The Japanese are the only nation upon which atomic bombs have been dropped. They have always had a cautious approach to nuclear power, but nevertheless have managed to create an economy under which a third of their electrical power was dependent upon nuclear energy. After Fukushima the Government put the decision to continue to operate nuclear power plants in the hands of the municipalities, and within a few months of the nuclear accident at Fukushima all nuclear power plants in Japan were closed down, temporarily.
Nuclear energy is important to the Japanese economy. It is not important because it is cheap – nuclear energy is not cheap over its whole life cycle, but it is important because it is there. Japan has little in the way of fuel for energy and having decided to invest in nuclear energy, once that investment no longer produces a return, returning to fossil fuel becomes expensive and requires more investment.

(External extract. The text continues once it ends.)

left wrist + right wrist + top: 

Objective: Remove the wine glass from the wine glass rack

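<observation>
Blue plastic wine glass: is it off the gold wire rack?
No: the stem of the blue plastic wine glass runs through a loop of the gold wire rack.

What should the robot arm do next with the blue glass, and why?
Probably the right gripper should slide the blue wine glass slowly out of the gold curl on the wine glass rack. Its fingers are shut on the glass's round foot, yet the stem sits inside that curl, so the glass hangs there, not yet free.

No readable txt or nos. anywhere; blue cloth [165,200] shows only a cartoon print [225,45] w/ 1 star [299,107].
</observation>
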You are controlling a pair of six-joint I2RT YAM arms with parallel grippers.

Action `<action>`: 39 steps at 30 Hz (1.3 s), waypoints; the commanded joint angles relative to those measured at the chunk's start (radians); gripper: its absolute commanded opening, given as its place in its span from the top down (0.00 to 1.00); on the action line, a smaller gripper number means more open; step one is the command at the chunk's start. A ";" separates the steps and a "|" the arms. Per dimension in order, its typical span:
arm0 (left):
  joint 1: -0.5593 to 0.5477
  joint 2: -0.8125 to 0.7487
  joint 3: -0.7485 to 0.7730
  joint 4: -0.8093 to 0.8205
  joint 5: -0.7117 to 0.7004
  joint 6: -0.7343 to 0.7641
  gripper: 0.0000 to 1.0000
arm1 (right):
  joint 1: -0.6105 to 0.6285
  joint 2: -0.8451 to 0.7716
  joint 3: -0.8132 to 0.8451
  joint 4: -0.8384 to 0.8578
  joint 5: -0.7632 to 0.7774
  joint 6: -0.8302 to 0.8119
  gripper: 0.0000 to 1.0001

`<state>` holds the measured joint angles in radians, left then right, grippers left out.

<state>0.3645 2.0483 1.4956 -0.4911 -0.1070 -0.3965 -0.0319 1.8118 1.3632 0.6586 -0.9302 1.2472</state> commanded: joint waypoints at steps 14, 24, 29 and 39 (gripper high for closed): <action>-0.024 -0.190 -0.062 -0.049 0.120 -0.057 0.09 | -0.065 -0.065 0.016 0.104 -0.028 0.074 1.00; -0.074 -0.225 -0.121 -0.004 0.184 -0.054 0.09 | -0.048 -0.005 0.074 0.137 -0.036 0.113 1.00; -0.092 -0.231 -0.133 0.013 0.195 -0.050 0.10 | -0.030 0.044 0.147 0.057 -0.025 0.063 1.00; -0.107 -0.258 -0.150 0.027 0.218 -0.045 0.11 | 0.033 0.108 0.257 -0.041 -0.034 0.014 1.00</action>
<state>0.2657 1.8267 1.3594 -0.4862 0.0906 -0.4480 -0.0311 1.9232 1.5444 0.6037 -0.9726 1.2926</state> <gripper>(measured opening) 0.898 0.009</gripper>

In order to counter this when the nuclear power plants were closed down the Japanese campaigned for people to use 15% less electricity. It is a sensible campaign. In Japan as in every other nation much energy is wasted. By that I do not mean that everyone wastes energy, but many people and businesses do, and reducing consumption by 15% is probably a rather modest aim.
But governments, who mainly want to get re elected and often forget the reasons why the put themselves forward for election in the first place, get worried is they feel that they might not get re elected. The economy, stupid, is probably what determines the results of elections and as most governments’ foresight is mainly limited to the next election the Japanese government is becoming worried that using fossil fuel, which for Japan is more expensive than the already paid for nuclear reactors, is sending the price of electricity high and will make goods more expensive thus damaging exports thus creating unemployment.
As a result the Japanese are proposing to restart two nuclear power plants. If they do the price of electricity may fall, the economy may improve and that may pave the way for starting more nuclear power plants, although the one at Fukushima will never, I expect, come back into operation. As nuclear power plants are located on the coasts in order to use the ocean as a device to cool the large amounts of heat generated by the power plants, I expect the Japanese, much like the rest of the world, are praying that no new tsunami occurs.
The Japanese are unfortunately qualified to make judgements about nuclear power, and must decide whether nuclear power is a dangerous necessity or dangerous luxury.